CMN facilita crédito emergencial a fertilizantes e minerais críticos

ResumoO Conselho Monetário Nacional (CMN) ampliou o acesso ao crédito emergencial do Plano Brasil Soberano para fertilizantes e minerais críticos. A medida reduz encargos financeiros e estende os prazos de financiamento no BNDES até dezembro de 2027. A decisão visa fortalecer a cadeia produtiva nacional e reduzir a dependência externa desses insumos estratégicos.

O CMN ampliou o acesso ao crédito do Plano Brasil Soberano para fertilizantes e reduziu encargos de minerais críticos. Prazos no BNDES vão até dezembro de 2027.

Renan Bittencourt
Renan Bittencourt Colunista de Carbono e Clima · 28 de agosto de 2026 · 1 min de leitura
CMN facilita crédito emergencial a fertilizantes e minerais críticos

O Conselho Monetário Nacional (CMN) ampliou o acesso ao crédito do Plano Brasil Soberano para empresas da cadeia de fertilizantes e reduziu os encargos financeiros de projetos com minerais críticos e estratégicos. As mudanças foram aprovadas em reunião extraordinária nesta quinta-feira (27).

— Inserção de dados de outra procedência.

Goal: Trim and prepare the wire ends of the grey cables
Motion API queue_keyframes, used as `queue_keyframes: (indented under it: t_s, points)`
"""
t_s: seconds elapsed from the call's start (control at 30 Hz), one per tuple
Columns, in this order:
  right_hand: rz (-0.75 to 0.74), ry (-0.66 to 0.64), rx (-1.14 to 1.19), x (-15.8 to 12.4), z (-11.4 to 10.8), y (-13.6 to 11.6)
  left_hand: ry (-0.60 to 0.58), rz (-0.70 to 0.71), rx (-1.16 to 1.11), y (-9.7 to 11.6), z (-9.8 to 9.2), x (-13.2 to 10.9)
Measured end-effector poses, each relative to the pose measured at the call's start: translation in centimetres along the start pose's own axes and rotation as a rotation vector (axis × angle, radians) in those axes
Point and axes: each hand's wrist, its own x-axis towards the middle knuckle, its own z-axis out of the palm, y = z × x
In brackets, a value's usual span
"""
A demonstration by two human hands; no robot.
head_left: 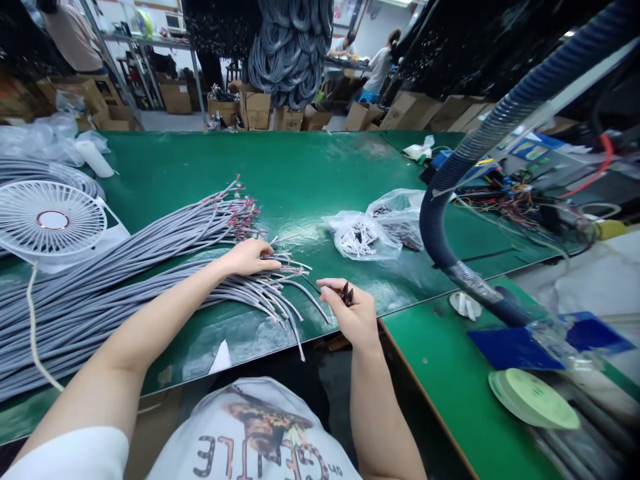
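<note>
Nearest the camera, a white printed shirt (255,433) was seen at the bottom centre of the frame, flanked by two bare forearms. At the lower right, a yellow-green disc (540,399) and a blue panel (515,349) were seen over a second green surface (430,360). Just right of centre, a dark-tipped tool (348,294) was clamped in the right hand (356,313), its points exposed among the curled fingers. A thin dark strand (311,283) was seen at that hand's fingertips; whether it was pinched could not be told. Near the centre, the left hand (250,257) was laid on the ends of the nearer cable bundle (255,288), fingers bent and touching; whether any one cable was gripped could not be told. This grey bundle was spread from the left edge to the centre. Alongside, a farther cable bundle (150,241) was laid, with reddish wires bared at its ends. Both were borne by a green table (200,160). At the left edge, a white fan (53,220) was placed. Right of centre, clear bags (363,239) of small pieces were set, near a dark ribbed hose (435,220). At the top centre, coiled grey cables (290,53) were hung above cardboard boxes (257,112).
</note>
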Motion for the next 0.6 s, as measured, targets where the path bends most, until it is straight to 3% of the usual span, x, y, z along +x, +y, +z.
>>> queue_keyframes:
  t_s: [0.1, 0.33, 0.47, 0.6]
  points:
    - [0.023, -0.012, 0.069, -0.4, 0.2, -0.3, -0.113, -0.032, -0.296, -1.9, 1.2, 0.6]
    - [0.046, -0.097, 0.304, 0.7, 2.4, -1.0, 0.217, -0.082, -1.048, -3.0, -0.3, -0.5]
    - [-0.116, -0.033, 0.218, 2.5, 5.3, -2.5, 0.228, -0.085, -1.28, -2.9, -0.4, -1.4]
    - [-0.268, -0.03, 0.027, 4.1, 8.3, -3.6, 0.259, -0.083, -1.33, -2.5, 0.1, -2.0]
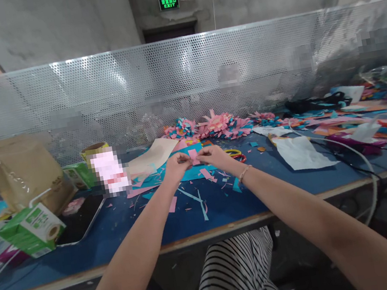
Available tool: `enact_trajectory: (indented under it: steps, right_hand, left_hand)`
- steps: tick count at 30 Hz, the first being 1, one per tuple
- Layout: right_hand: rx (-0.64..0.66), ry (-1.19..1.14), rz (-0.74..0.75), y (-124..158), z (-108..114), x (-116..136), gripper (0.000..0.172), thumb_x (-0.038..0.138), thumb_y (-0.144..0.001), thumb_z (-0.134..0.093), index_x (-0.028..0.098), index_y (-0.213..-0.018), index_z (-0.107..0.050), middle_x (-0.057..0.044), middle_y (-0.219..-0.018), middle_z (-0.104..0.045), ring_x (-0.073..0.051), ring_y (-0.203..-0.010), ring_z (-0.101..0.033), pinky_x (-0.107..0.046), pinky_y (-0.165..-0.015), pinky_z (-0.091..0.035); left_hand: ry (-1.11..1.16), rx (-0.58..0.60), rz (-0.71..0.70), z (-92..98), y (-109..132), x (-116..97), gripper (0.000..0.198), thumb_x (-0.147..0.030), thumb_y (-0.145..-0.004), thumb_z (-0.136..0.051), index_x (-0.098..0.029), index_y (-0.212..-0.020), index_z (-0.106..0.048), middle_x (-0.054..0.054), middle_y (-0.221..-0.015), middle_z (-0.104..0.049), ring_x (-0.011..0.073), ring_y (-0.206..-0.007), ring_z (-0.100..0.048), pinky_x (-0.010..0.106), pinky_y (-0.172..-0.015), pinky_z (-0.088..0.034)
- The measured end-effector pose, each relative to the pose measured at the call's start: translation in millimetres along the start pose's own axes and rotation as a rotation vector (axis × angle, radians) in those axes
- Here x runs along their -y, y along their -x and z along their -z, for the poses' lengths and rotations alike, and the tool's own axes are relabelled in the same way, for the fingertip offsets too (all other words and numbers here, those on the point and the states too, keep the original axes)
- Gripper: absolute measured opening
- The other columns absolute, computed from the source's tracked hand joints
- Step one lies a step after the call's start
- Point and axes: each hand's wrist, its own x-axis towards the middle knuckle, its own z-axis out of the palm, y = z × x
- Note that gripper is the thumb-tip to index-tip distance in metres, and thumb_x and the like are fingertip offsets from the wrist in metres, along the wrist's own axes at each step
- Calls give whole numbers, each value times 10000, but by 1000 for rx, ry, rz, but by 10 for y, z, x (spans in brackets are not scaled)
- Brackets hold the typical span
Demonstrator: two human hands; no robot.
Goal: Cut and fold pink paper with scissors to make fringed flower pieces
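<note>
A small pink paper piece (193,154) is held between my two hands, above the blue table. My left hand (179,163) pinches its left side, and the fingers of my right hand (213,155) are closed on its right side. Under and behind them lies a blue paper sheet (186,173). Pink and blue scraps are scattered around, among them a pale blue strip (202,205) nearer the front. Just right of my right hand are scissors with yellow handles (232,152), partly hidden.
Fringed pink and blue paper flowers (218,126) are heaped against the perforated metal screen (126,97). On the left stand a brown paper bag (21,169), a green drink carton (33,231) and a lit phone (108,170). White paper (300,152) and cables lie to the right.
</note>
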Motion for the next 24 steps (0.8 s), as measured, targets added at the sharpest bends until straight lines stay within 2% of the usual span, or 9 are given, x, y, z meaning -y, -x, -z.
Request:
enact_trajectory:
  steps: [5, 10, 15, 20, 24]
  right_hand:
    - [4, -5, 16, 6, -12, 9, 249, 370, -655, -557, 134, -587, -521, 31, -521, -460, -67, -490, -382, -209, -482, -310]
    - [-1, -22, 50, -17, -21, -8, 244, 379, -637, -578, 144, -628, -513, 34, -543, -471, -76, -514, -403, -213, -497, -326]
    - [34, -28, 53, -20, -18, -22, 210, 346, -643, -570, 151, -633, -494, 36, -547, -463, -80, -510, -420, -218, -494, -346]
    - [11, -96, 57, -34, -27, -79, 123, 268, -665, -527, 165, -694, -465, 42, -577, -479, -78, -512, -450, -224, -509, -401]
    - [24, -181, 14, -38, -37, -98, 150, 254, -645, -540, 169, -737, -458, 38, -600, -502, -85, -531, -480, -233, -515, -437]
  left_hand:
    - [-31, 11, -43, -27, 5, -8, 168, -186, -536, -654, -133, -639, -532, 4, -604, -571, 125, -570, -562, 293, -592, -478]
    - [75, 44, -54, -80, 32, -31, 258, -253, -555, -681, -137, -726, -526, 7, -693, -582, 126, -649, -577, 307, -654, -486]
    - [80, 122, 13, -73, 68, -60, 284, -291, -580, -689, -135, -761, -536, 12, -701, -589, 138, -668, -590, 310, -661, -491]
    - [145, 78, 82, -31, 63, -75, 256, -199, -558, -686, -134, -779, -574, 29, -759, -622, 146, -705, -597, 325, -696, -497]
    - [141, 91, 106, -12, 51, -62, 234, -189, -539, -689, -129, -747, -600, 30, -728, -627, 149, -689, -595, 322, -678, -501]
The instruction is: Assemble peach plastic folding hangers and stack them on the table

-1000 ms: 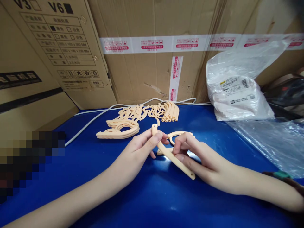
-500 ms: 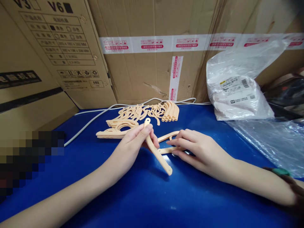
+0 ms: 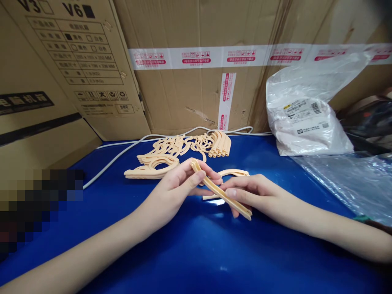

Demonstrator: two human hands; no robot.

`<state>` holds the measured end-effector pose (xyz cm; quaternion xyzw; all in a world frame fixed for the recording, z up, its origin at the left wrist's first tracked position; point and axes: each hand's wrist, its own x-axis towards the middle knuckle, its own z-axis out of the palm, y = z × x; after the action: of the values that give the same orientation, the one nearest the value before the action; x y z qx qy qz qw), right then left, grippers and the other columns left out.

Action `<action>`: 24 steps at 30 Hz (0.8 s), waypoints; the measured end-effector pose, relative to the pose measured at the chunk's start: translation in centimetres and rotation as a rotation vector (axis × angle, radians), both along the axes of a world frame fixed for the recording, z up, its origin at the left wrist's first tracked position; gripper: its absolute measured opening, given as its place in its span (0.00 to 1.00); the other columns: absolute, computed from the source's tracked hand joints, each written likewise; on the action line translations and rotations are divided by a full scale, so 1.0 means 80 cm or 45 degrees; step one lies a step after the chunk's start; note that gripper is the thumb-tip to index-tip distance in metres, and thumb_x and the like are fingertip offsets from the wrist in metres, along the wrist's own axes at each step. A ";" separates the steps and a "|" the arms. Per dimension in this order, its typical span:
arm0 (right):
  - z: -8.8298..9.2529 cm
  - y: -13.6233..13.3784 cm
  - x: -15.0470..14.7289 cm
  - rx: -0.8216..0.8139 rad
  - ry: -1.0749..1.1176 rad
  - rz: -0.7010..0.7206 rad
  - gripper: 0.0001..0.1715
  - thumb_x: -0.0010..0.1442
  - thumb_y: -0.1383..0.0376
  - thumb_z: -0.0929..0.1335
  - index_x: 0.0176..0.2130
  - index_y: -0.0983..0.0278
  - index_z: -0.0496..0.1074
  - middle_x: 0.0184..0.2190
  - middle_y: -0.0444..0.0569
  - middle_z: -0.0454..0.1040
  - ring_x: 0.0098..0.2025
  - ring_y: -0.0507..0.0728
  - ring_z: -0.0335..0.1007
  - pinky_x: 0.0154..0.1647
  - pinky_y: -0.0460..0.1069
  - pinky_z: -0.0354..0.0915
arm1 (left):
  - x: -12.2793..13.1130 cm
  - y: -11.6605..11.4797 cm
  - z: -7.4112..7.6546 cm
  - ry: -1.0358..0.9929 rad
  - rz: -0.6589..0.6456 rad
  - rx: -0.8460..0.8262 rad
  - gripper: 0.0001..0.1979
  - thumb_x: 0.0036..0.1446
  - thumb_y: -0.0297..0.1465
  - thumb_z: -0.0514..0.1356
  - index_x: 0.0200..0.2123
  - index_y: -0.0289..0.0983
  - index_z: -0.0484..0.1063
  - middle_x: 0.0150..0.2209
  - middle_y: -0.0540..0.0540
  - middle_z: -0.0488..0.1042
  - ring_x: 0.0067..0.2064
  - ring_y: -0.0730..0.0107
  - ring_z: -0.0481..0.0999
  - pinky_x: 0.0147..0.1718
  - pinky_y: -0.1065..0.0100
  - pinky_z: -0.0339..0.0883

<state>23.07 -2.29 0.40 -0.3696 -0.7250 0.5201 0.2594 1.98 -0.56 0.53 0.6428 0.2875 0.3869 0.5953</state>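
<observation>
A beige plastic hanger arm (image 3: 218,189) slants between my hands, its grooved side facing me. My left hand (image 3: 180,177) pinches its upper end between thumb and fingers. Toward its lower end, my right hand (image 3: 252,192) has the thumb on the near face and fingers behind. Just beyond my hands, another beige hanger piece (image 3: 234,172) lies on the blue table, partly hidden by my fingers. Left of that, stacked hanger arms (image 3: 143,173) rest beside my left hand. Farther back are several small curved hooks (image 3: 173,143) and a row of curved pieces (image 3: 221,143).
Cardboard boxes (image 3: 190,94) wall off the back and left of the blue table (image 3: 196,253). A white cable (image 3: 119,157) runs along the back left. At the right are a white plastic parcel bag (image 3: 306,122) and clear plastic film (image 3: 343,183).
The hanger arm has been turned over so its grooved side shows. My right hand has left the piece on the table and closed on the arm's lower part.
</observation>
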 end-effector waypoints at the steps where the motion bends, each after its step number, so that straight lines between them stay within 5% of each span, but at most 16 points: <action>1: -0.001 0.002 0.000 -0.099 0.040 0.034 0.17 0.66 0.56 0.63 0.36 0.66 0.72 0.26 0.43 0.72 0.25 0.49 0.64 0.26 0.44 0.59 | 0.000 -0.001 -0.001 0.028 0.007 0.025 0.07 0.66 0.32 0.52 0.41 0.35 0.67 0.41 0.46 0.74 0.45 0.67 0.76 0.44 0.65 0.74; 6: 0.008 0.008 0.009 -0.251 0.065 0.073 0.18 0.60 0.54 0.68 0.40 0.67 0.72 0.26 0.44 0.73 0.25 0.48 0.66 0.25 0.43 0.59 | -0.004 -0.003 -0.010 0.361 0.169 0.375 0.12 0.67 0.37 0.50 0.51 0.42 0.63 0.48 0.48 0.72 0.50 0.66 0.73 0.48 0.62 0.69; 10: 0.032 0.029 0.030 -0.037 -0.056 -0.213 0.14 0.55 0.56 0.70 0.35 0.65 0.72 0.25 0.45 0.73 0.24 0.49 0.66 0.22 0.44 0.60 | -0.010 0.001 -0.012 0.755 0.284 0.796 0.14 0.66 0.36 0.52 0.54 0.42 0.62 0.53 0.47 0.69 0.53 0.64 0.68 0.52 0.60 0.64; 14: 0.041 0.076 0.060 0.163 -0.278 -0.547 0.11 0.54 0.59 0.69 0.32 0.64 0.72 0.23 0.46 0.72 0.24 0.52 0.69 0.23 0.47 0.67 | -0.012 0.003 -0.009 1.025 0.215 1.119 0.11 0.65 0.33 0.54 0.49 0.39 0.66 0.51 0.46 0.70 0.52 0.63 0.68 0.51 0.58 0.62; 18: 0.028 0.127 0.080 0.205 -0.475 -0.739 0.06 0.54 0.64 0.69 0.34 0.65 0.73 0.21 0.47 0.73 0.23 0.55 0.71 0.25 0.50 0.72 | -0.011 0.003 -0.009 1.094 0.120 1.230 0.10 0.65 0.30 0.53 0.48 0.39 0.69 0.52 0.47 0.70 0.52 0.64 0.67 0.51 0.60 0.63; 24: 0.011 0.174 0.077 0.211 -0.724 -0.862 0.25 0.52 0.70 0.69 0.51 0.72 0.69 0.14 0.43 0.70 0.16 0.56 0.68 0.15 0.49 0.68 | -0.011 0.004 -0.014 1.131 0.079 1.251 0.11 0.65 0.29 0.52 0.49 0.39 0.69 0.52 0.46 0.70 0.52 0.63 0.68 0.50 0.58 0.64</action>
<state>29.27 11.66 1.26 -0.6921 -0.6450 0.2240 0.2342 1.10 -0.28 -0.60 0.9294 0.3141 0.1882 0.0463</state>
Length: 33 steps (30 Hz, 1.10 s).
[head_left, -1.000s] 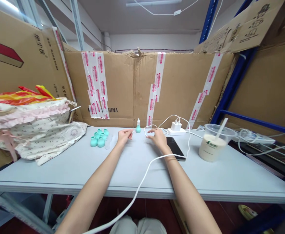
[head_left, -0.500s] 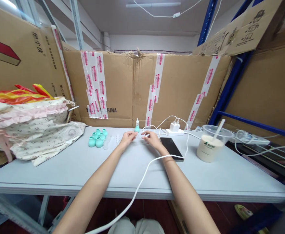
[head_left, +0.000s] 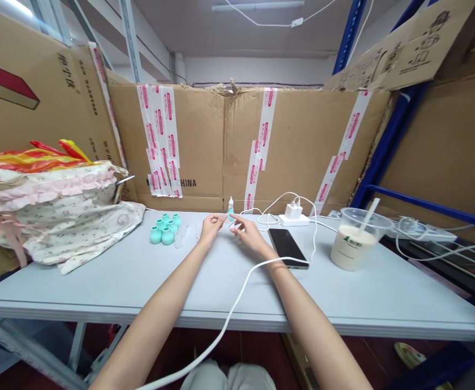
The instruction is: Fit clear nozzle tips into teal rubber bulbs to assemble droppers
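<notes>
Table [head_left: 99, 292]: pale, and its left and right ends are cut off by the frame. The floral bag [head_left: 58, 216] at the far left is also partly cut off.

My left hand [head_left: 209, 228] and right hand [head_left: 247, 234] are out at the far middle. The white cable [head_left: 237, 295] crosses my right forearm.

Left hand: fingers curled, thumb and forefinger drawn together. I cannot tell if anything is pinched, as it is too small to make out. Right hand: loosely open, forefinger stretched far-left.

Teal bulbs [head_left: 162, 230] are clustered just left of my left hand. The clear bits beside them are hard to make out.

Teal bottle [head_left: 230, 210]: stands upright by the cardboard wall [head_left: 205, 141], long axis vertical, white tip up. It is just beyond both sets of fingertips.

A second ago my hands were apart, either side of the bottle. They have since closed in on it.
</notes>
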Tool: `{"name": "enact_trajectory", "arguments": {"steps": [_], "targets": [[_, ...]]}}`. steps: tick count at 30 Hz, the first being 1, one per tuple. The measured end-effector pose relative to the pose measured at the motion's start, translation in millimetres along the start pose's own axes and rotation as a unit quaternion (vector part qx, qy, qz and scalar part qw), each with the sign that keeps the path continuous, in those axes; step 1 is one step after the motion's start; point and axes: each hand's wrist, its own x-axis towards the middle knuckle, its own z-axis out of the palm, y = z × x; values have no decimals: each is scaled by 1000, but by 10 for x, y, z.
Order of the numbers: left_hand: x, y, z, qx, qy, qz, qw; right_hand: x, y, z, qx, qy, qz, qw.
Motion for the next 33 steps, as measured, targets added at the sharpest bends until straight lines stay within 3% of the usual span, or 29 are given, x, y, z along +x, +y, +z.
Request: {"name": "enact_trajectory", "arguments": {"steps": [8, 13, 16, 19, 23, 28, 33], "targets": [[5, -32, -6, 8, 4, 25, 1000, 25, -8, 57, -19, 17, 0, 1000], [23, -89, -8, 53, -50, 60, 996, 37, 8, 84, 14, 18, 16, 1000], [54, -100, -51, 140, 11, 96, 985, 39, 42, 62, 11, 29, 24, 999], [68, -68, -92, 193, 45, 134, 971, 51, 96, 9, 1, 109, 51, 993], [18, -40, -74, 222, -40, 113, 968, 81, 127, -71, 92, 201, 97, 971], [-73, -109, -20, 344, -118, 142, 921, 96, 62, -109, 177, 164, 125, 962], [-123, -119, 12, 373, -158, 129, 905, 98, 56, -75, 219, 154, 165, 949]]}}
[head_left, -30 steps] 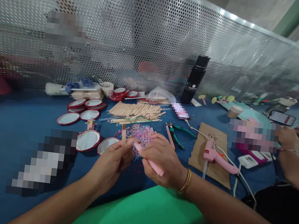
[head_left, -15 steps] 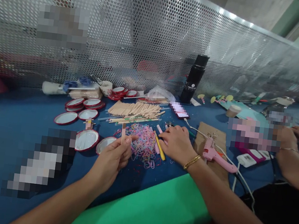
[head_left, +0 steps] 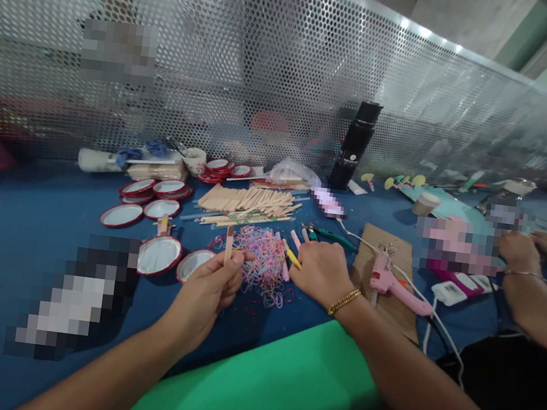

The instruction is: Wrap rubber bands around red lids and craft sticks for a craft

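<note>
My left hand is closed round a wooden craft stick, held upright between thumb and fingers; its top end is brown. In my right hand, the curled fingers grip a slim yellow pen, partly hidden by them. Between my hands lies a heap of small coloured rubber bands. Pink pens lie beside my right fingers. Behind the heap spreads a pile of bare craft sticks. A white, red-rimmed lid is partly behind my left hand.
More red-rimmed lids lie at the left. A pink glue gun rests on cardboard, its cable trailing. A phone and a black bottle stand further back. Another person's hands are at the right. A green surface is in front.
My right hand has drawn slightly back toward me and closed on the yellow pen, which lay on the table before. My left hand has barely moved; the craft stick has turned slightly.
</note>
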`<state>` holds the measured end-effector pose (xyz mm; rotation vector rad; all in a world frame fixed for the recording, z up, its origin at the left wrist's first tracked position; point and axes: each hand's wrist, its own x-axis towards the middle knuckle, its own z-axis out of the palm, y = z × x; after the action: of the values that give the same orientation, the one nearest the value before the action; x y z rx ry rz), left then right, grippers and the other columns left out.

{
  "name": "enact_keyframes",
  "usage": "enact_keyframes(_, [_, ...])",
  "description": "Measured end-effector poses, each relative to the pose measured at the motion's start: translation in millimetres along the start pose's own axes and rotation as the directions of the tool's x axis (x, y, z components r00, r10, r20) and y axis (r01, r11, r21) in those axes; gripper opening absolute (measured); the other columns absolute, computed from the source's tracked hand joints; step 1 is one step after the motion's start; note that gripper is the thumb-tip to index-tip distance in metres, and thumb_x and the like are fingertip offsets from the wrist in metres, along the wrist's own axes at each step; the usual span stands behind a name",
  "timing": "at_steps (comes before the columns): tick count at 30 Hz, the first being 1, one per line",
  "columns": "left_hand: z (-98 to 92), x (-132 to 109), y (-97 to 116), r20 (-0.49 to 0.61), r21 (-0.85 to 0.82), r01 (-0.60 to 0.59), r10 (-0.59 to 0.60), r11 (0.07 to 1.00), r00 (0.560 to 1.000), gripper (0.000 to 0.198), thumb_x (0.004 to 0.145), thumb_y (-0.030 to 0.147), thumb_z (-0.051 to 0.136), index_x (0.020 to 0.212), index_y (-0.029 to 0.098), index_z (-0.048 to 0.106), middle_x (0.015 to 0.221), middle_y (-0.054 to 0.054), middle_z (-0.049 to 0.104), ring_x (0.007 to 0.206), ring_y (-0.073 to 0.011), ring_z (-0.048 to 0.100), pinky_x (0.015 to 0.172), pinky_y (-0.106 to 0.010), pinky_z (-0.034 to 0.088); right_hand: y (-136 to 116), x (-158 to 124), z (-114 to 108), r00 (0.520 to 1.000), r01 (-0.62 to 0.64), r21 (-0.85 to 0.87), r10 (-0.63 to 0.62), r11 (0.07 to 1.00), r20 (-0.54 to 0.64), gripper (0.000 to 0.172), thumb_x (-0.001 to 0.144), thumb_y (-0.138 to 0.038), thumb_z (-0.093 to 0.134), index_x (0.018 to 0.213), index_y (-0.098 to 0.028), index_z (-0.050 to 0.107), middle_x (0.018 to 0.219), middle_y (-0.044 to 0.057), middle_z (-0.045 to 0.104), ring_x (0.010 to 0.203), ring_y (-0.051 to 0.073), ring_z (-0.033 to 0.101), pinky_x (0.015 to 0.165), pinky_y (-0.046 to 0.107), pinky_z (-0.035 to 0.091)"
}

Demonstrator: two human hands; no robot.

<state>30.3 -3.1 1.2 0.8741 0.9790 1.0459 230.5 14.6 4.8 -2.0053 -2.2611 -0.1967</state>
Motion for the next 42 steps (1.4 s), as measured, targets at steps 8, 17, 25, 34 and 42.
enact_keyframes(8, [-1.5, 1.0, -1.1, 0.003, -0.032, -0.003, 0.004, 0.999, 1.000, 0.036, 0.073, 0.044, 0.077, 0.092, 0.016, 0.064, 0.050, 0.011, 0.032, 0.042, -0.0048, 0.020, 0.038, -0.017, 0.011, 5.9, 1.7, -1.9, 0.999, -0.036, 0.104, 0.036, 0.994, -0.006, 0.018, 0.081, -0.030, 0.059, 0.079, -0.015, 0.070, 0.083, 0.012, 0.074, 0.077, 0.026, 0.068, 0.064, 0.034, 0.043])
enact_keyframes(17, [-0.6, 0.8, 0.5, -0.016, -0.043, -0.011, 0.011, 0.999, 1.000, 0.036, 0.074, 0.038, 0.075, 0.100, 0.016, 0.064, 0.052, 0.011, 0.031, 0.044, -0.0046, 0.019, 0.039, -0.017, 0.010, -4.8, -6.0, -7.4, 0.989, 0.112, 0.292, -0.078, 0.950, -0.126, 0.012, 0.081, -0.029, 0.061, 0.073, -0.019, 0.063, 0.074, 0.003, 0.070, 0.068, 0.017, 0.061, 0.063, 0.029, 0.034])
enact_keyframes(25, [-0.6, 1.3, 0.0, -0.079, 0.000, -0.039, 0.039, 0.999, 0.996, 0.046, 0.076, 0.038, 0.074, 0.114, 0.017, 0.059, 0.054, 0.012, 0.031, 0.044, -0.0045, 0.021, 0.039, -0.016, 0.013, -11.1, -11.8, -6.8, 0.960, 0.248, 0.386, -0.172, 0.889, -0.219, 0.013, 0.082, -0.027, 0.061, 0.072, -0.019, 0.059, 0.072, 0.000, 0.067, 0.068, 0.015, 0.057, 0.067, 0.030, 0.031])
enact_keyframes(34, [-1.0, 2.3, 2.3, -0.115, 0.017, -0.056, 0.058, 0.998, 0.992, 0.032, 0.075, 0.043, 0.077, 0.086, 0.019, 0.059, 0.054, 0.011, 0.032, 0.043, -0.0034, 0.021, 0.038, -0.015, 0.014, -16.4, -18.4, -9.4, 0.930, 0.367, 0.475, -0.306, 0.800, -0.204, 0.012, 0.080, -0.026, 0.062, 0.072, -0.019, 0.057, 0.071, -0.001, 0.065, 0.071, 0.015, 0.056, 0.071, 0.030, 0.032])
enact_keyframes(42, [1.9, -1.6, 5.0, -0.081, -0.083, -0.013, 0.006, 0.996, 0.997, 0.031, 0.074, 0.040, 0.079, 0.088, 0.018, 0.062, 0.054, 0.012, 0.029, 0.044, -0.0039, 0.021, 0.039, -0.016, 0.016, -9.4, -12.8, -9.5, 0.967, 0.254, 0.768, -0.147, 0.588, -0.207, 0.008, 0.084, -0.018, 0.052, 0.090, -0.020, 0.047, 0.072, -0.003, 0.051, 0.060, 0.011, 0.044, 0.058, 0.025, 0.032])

A resolução também prorrogou por 12 meses o prazo para protocolar pedidos de financiamento no Banco Nacional de Desenvolvimento Econômico e Social (BNDES). Agora, as empresas podem apresentar os requerimentos até 31 de dezembro de 2027.

Empresas que fabricam adubos e fertilizantes, produzem intermediários ou extraem minerais usados na fabricação desses produtos passam a ter acesso a linhas de capital de giro. Antes, o financiamento estava restrito à compra de bens de capital e a investimentos. A mudança busca atender à dinâmica financeira do setor, que muitas vezes precisa pagar insumos importados antes de receber pelas vendas aos produtores rurais.

Para empresas industriais e tecnológicas da cadeia de minerais críticos e estratégicos, o encargo financeiro dos financiamentos para bens de capital e investimentos foi reduzido para 3% ao ano. A redução pretende estimular investimentos em etapas como beneficiamento, refino e transformação dos minerais no Brasil.

As empresas elegíveis são definidas em conjunto pelo Ministério do Desenvolvimento, Indústria, Comércio e Serviços (Mdic) e pelo Ministério da Fazenda. A lista de setores beneficiários está prevista em portarias interministeriais que regulamentam o Plano Brasil Soberano.

Segundo o governo, as medidas buscam apoiar setores afetados pelo aumento das tarifas norte-americanas e pela instabilidade do comércio internacional, preservando atividade, emprego e renda.

O CMN é o órgão responsável por formular diretrizes das políticas monetária e de crédito do país. Presidido pelo ministro da Fazenda, Dario Durigan, o colegiado também é formado pelo presidente do Banco Central, Gabriel Galípolo, e pelo ministro do Planejamento e Orçamento, Bruno Moretti.